В это же время явственно обозначилось и структурирование новгородской городской общины. В 970 г. в Киев к Святославу «придоша людье Ноугородьстии, просяще князя собе: «Аще не поидете к нам, то налезем собе» (ПСРЛ. I: 69), иначе говоря, найдем себе князя, по всей видимости, вне рода Рюриковичей. Здесь перед нами впервые в источниках предстают «людье Ноугородьстии» в качестве самостоятельной политической силы. Даже если этот летописный пассаж и носит на себе черты эпического повествования, то в целом он все равно верно передает возросшее значение Новгорода и его общины, процесс структурирования которой к тому времени зашел уже достаточно далеко. Новгородцы стремились обрести собственного князя и тем самым ослабить свою зависимость от Киева, а в перспективе и ликвидировать ее вовсе (ср.: Фроянов 1992: 131). Основанный как опорный пункт киевской власти на севере Руси, по мере своего роста и структурирования собственной волости, Новгород превратился со временем в главный центр сепаратизма в регионе. И опять-таки мы видим «коллегиальный» характер воли новгородцев: ничего о том, что посланцы – это выразители интересов верхушки новгородского общества, в источнике не сказано. Видимо, они выражали волю всей формирующейся новгородской общины. И летописец представляет соответствующее их обращение к Святославу как абсолютно правомерное и «законное».

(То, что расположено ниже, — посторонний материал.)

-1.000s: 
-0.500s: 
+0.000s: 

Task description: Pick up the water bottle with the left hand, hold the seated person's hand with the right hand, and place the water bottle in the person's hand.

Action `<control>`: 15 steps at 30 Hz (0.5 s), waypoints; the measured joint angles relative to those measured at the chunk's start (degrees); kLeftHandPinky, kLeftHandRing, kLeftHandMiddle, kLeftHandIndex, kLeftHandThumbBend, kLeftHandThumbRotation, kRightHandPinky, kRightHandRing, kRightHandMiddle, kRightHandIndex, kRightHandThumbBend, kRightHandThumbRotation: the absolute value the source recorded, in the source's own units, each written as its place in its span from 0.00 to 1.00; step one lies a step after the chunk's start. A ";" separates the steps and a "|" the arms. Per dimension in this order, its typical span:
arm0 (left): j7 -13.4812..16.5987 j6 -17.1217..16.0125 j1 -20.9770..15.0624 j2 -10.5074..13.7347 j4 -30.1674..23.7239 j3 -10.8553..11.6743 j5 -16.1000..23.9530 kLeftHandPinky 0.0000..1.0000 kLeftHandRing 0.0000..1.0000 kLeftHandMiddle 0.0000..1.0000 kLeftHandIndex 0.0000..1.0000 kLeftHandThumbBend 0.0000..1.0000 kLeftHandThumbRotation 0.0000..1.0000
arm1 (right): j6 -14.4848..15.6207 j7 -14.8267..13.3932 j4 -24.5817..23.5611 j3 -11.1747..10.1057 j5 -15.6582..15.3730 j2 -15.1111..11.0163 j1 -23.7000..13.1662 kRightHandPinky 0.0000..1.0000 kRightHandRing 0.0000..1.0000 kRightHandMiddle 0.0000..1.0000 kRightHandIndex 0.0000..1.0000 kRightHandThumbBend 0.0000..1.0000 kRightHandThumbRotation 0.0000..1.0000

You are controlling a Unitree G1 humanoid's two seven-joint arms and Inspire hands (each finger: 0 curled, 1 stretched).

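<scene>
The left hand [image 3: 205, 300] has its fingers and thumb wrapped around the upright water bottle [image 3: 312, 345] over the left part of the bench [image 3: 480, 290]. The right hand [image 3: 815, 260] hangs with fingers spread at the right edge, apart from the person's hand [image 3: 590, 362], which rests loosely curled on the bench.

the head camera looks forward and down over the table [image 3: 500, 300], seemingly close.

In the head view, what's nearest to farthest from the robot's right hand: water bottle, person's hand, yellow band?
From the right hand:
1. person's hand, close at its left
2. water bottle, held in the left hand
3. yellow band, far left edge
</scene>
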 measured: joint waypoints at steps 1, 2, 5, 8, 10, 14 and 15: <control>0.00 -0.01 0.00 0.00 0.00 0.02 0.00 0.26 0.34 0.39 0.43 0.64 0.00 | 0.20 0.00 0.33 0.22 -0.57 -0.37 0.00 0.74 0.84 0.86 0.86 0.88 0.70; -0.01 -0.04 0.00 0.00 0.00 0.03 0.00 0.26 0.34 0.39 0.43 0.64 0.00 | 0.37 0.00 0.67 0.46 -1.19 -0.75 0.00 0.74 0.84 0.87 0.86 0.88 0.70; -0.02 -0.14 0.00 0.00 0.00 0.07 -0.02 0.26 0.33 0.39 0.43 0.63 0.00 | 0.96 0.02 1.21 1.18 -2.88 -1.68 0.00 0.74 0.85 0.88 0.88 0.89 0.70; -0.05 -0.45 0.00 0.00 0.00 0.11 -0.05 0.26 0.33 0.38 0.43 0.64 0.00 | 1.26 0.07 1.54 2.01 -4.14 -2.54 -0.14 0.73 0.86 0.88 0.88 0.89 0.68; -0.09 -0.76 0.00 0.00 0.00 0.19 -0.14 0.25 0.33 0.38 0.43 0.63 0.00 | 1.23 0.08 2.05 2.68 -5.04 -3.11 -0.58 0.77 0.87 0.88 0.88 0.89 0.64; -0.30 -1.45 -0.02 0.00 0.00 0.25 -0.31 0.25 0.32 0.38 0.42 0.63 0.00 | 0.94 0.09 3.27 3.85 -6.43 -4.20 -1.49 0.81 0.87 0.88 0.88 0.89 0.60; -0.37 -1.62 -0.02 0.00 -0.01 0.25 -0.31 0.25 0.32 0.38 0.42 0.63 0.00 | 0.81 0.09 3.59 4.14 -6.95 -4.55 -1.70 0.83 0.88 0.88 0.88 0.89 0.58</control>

По мере структурирования городских вечевых общин («городов-государств») они начинают борьбу за свою независимость от Киева, в которой принимали активное участие их князья. Именно потому, что появление собственного княжеского стола было важным атрибутом независимости, на начальном этапе своего становления вечевые общины непременно хотели обзавестись «своим» князем, выражавшим их, а не киевские интересы. Но в дальнейшем, по мере завоевания независимости, пути князей и вечевых городов начали расходиться: князь обычно стремился подмять общину под себя, а община – ослабить власть князя и укрепить своё самоуправление. Так возникла система, которую А.Е. Пресняков охарактеризовал как своеобразный дуализм князя и веча. Эта система содержала в себе одновременно две тенденции: монархическую и демократическую, ни одна из которых не возобладала в масштабах всей Руси к моменту монголо-татарского нашествия. Если в конце Х – начале XII в. основным содержанием политической борьбы на Руси была борьба формирующихся городских вечевых общин во главе со своими князьями за независимость от Киева (а позднее «молодых» городов от «старых»), то с середины XII по середину XIII в. – противостояние между княжеской и вечевой властями (хотя, естественно, чёткого разграничения нет, оба процесса «налегали» друг на друга). В то же время, несмотря на неоднозначность своих взаимоотношений, князь и вече были составными частями единого социального организма города-государства. Князь являлся как бы лидером «своей» общины, её высшим чиновником, военачальником и верховным судьёй, он олицетворял и отстаивал её интересы при столкновении с другими общинами. Усиление общины вело и к усилению влияния её князя. При этом все важные дела князь должен был решать с санкции веча. Потеря князем доверия со стороны «вечников» могла привести к тому, что они просто указали бы ему «путь чист» и пригласили другого, готового больше прислушиваться к их мнению. Одна городская община во главе со своим князем могла выступать по отношению к другим городским общинам завоевателем и экзоэксплуататором.
После смерти Святослава «кияне» и их позиция стали важным фактором в борьбе за власть между его сыновьями. Подкупленный Владимиром воевода Ярополка Блуд «мысля убити Ярополка; гражаны же не бе льзе убити его. Блудъ же не възмогь, како бы погубити й, замысли лестью, веля ему ны излазити на брань изъ града. Льстече же Блудъ Ярополку: «Кияне слются къ Володимеру, глаголюще: Приступай къ граду, яко предамы ти Ярополка». Побегни за градъ» (ПСРЛ. I: 77).
Ярополк послушал предателя и поплатился за это жизнью.